Elle s’intéresse particulièrement à Amazon :
L’exploration des conditions de travail dans les entrepôts d’Amazon constitue l’un des aspects majeurs de Nomadland. Ce n’est pas le premier livre sur le sujet, qui rapporte comment les employés parcourent en moyenne 20 km et s’agenouillent mille fois par jour, qu’ils tiennent grâce aux antidouleurs (en distribution libre sur le site) et perdent plusieurs kilos à chaque embauche. Mais Bruder s’intéresse ici au programme d’Amazon spécifiquement dévolu aux travailleurs nomades : CamperForce propose des « contrats à durée très limitée sur des sites logistiques ». Lorsque Bruder se fait elle-même embaucher, elle constate : « La plupart des recrues ont plus de soixante ans. Je suis la seule de moins de cinquante ans, et l’une des trois personnes qui n’a pas les cheveux gris. »
On peut se demander pourquoi Amazon recourt à une population qui n’est pas au meilleur de sa forme physique pour accomplir un travail à forte pénibilité. Les seniors sont plus fiables, ils ont une « meilleure éthique professionnelle que la moyenne », clament de concert les employeurs, et les employés, qui en font une source de fierté. Il y a des explications moins honorables : Amazon bénéficie de crédits d’impôt fédéraux pour l’emploi de travailleurs fragilisés : « Ces crédits d’impôt sont l’unique raison pour laquelle Amazon accepte de s’encombrer d’une main-d’œuvre lente et inefficace, notait ainsi une travailleuse itinérante sur son blog. »
Il paraît qu’il existe des gens qui se plaignent de ce type d’évolution et continue à acheter sur Amazon. Je crois qu’il s’agit de cas accomplis de dissonance cognitive.

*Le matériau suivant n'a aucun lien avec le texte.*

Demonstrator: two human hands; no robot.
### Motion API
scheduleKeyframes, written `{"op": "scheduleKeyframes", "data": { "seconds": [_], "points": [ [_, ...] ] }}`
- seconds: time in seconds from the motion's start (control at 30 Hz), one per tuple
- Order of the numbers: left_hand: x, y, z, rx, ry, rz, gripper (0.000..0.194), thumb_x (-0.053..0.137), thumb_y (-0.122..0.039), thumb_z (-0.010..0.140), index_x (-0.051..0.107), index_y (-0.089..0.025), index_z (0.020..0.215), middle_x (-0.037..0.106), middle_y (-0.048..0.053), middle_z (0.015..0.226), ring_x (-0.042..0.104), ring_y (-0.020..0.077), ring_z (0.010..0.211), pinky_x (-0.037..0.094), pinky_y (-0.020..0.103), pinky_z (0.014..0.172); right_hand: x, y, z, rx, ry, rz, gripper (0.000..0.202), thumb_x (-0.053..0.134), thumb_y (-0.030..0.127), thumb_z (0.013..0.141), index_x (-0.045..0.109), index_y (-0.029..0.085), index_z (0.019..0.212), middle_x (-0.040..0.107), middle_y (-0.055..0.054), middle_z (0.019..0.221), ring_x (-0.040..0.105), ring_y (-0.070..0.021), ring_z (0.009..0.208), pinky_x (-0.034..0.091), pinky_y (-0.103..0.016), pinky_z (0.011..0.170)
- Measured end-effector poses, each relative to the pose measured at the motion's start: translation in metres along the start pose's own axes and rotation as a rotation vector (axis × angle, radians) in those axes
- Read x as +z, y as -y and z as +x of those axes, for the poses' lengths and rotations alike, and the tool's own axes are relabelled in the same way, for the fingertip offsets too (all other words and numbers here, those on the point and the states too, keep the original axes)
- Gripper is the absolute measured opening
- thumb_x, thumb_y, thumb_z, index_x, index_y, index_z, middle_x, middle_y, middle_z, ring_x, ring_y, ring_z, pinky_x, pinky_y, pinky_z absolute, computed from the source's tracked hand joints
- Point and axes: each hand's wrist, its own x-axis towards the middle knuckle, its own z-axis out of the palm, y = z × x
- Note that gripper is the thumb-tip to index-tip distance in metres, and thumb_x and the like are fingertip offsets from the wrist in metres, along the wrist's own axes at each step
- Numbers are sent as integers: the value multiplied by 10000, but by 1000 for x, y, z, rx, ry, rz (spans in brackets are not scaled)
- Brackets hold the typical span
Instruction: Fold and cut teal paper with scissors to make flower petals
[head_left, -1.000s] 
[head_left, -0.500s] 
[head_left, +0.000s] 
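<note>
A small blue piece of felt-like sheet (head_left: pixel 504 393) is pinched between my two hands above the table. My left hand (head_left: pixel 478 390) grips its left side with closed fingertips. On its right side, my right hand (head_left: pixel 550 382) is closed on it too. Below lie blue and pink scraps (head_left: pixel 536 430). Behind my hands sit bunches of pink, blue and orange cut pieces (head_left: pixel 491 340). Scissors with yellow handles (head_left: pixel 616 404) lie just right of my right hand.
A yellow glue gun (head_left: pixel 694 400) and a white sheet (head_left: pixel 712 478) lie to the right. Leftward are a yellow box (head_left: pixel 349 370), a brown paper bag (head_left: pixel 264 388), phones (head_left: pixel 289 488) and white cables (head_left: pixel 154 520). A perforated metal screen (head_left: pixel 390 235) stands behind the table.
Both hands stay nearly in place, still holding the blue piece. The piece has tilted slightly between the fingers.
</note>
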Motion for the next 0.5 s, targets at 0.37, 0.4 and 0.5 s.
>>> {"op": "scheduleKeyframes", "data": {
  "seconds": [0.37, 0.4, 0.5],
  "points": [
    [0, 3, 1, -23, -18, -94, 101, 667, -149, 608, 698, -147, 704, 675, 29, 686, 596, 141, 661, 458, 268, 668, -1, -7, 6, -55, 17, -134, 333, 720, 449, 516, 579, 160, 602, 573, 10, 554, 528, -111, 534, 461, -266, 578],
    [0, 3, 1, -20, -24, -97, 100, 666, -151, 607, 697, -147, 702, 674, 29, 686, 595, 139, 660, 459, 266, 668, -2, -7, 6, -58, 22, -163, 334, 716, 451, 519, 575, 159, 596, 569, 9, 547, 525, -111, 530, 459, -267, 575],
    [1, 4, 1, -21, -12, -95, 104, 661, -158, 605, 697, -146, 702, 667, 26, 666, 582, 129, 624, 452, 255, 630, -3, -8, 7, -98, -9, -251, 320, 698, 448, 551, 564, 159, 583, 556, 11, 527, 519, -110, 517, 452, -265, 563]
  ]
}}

Et cette Amérique que rencontre la journaliste est une Amérique blanche. La raison de ce constat nous entraîne encore plus loin dans le désastre moral des Etats-Unis :
« L’Amérique sur roues que rencontre Bruder au cours de son périple est avant tout une Amérique blanche. Elle finit (trop tardivement) par s’en étonner elle-même, pour apporter une explication éclairante – et effrayante : quand on mène une vie nomade, dormant dans son propre véhicule, qu’on peut régulièrement faire l’objet de contrôles policiers, il vaut mieux être blanc. Quand on est noir, c’est-à-dire susceptible de se faire plus facilement tirer dessus par la police ou, à tout le moins, de susciter des contrôles particulièrement méfiants, vivre dans un van est une mise en danger, pas une promesse de liberté et d’indépendance. »
L’article de Mediapart qui renvoie vers beaucoup d’autres articles est très intéressant.
Je pense que ce livre mérite d’être lu.